Brief of Dell Inc., Hewlett-Packard, Co., Cisco Systems, Inc., and Ebay Inc. as Amici Curiae in Support of Petitioners
Supreme Court of the United States. QUANTA COMPUTER, INC., et al., Petitioners, v. LG ELECTRONICS, INC. Respondent. No. 06-937. November 13, 2007. On Writ of Certiorari to the United States Court of Appeals for the Federal Circuit Brief of Dell Inc., Hewlett-Packard, Co., Cisco Systems, Inc., and Ebay Inc. as Amici Curiae in Support of Petitioners
List of Arguments: • The Amici Curiae argue in this case that is common practice for companies in this area to purchase chips and memory from an outside firm and use them as a single unit or on the other hand to purchase them and assemble the components separately as well • They argue that allowing the interested party, LGE, the ability to receive royalties at any manufacturing chain that in any way implicates its patents, gives LGE an unjust ability to receive royalties which add to manufacturing costs of other companies and do nothing to serve the patent law system • If the doctrine of exhaustion excludes method claims then every apparatus claim could avoid exhaustion by simply adding a method claim to his apparatus claim which stated how to use the apparatus • The lower courts decision would create considerable confusion about the downstream participants in the manufacturing process as well as open new door for substantial and abusive patent infringement suits • “The declared purpose of the patent law is to promote the progress of science and the useful arts by granting to the inventor a limited monopoly, the *6 exercise of which will enable him to secure the financial rewards for his invention.” United States v.

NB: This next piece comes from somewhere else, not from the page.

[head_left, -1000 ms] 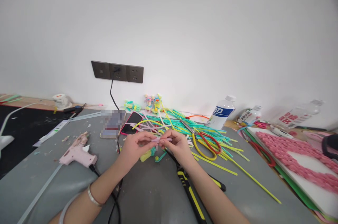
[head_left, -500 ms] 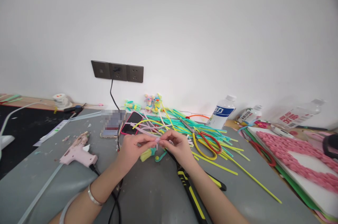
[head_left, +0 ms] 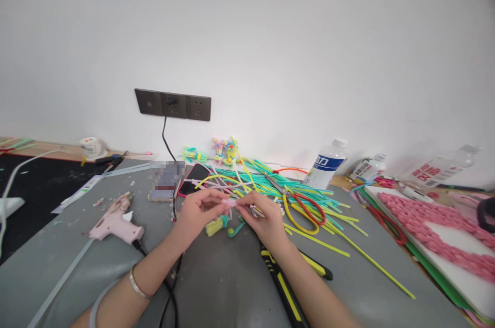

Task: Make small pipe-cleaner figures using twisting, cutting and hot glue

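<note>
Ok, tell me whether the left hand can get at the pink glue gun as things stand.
Probably yes. The glue gun lies on the grey mat left of the left hand, only bare mat between. That hand is busy, though, pinching a small pink piece with the right hand.

Centre: left hand (head_left: 197, 212) and right hand (head_left: 266, 218) meet over the table (head_left: 220, 281), with a straw piece (head_left: 229, 203) between their fingertips.
Left: glue gun (head_left: 116, 222) lies on the table, left of the left hand.
Behind: phone (head_left: 191, 181) lies behind the left hand; straws (head_left: 266, 181) are heaped behind and right of the hands.
Right: scissors (head_left: 299, 209) lie on the straws; bottle (head_left: 325, 165) is behind them, by the wall; board (head_left: 436, 238) is at the far right.
Front: pliers (head_left: 284, 289) lie under the right forearm.
Wall: sockets (head_left: 172, 105) are above the phone.
</note>
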The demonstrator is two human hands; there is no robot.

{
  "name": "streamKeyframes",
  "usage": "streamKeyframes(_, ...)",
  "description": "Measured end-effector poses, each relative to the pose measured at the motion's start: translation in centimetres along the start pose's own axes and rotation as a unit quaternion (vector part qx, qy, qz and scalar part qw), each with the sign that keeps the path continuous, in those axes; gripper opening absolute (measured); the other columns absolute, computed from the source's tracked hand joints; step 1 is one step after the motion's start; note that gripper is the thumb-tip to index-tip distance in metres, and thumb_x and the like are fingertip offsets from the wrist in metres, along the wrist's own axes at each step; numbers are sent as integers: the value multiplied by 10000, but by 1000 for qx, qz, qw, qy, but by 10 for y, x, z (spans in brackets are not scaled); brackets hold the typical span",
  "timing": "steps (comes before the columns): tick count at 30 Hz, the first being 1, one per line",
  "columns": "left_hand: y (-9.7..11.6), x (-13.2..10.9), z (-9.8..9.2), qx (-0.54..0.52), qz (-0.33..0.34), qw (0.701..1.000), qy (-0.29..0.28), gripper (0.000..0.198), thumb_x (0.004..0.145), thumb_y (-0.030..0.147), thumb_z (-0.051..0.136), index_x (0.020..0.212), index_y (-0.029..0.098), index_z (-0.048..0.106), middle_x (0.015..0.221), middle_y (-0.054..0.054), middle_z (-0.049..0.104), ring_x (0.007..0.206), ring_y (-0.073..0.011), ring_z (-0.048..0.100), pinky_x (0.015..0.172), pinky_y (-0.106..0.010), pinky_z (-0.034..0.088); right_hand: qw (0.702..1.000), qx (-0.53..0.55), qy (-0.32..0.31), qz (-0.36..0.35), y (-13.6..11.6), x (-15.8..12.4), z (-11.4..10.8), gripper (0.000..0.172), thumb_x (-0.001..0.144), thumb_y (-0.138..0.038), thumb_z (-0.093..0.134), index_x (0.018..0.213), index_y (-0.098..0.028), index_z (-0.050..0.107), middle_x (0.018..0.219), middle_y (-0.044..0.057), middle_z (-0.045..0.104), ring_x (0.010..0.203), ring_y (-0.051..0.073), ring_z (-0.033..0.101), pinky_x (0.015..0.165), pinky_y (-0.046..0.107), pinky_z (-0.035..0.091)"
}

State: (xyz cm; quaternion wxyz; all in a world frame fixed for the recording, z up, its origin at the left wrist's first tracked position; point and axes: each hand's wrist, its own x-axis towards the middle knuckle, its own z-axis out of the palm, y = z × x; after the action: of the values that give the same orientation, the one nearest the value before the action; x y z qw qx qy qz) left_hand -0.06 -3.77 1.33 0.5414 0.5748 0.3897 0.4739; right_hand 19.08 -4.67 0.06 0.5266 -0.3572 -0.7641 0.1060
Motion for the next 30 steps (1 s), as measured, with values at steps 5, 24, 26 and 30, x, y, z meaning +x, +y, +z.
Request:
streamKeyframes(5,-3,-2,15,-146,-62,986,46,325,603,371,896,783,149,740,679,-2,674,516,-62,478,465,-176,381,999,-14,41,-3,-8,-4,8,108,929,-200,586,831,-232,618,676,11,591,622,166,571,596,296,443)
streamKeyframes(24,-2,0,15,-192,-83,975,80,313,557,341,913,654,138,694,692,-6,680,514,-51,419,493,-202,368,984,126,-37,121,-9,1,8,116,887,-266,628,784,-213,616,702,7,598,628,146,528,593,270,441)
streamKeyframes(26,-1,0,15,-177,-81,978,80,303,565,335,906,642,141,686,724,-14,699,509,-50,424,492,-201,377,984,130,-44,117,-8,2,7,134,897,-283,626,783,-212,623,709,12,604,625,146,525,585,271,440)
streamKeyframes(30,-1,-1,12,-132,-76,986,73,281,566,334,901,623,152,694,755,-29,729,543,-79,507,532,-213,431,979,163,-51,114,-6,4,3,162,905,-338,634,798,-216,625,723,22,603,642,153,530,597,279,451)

Univis Lens, 316 U.S. 241, 250 (1942). This decision shows the purpose of the patent law system, wherein, once the purpose has been realized (i.e. benefits have been gained by selling the product) then there no longer exists any basis for restraining the product/patent being sold • It is argued that at the point of initial sale the patent owner has the opportunity to demand the sum reflecting the full value of its invention over the full life cycle of the product. This is not a value to be determined after the sale. • These legal rules allow the patent law function, that is, encouraging progress in the useful artsw by rewarding innovation with minimal intrustion into the operation of the free market and minimal disturbance to the normal conception of ownership • It is argued “the regime envisaged by the Federal Circuit, where patent owners can partition their rights in a patented article and sell those rights piecemeal, obtaining a portion of the total royalty from each entity that purchases or uses the article (presumably according to the proportional value derived from the *13 invention by each entity), is economically and practically unrealistic.”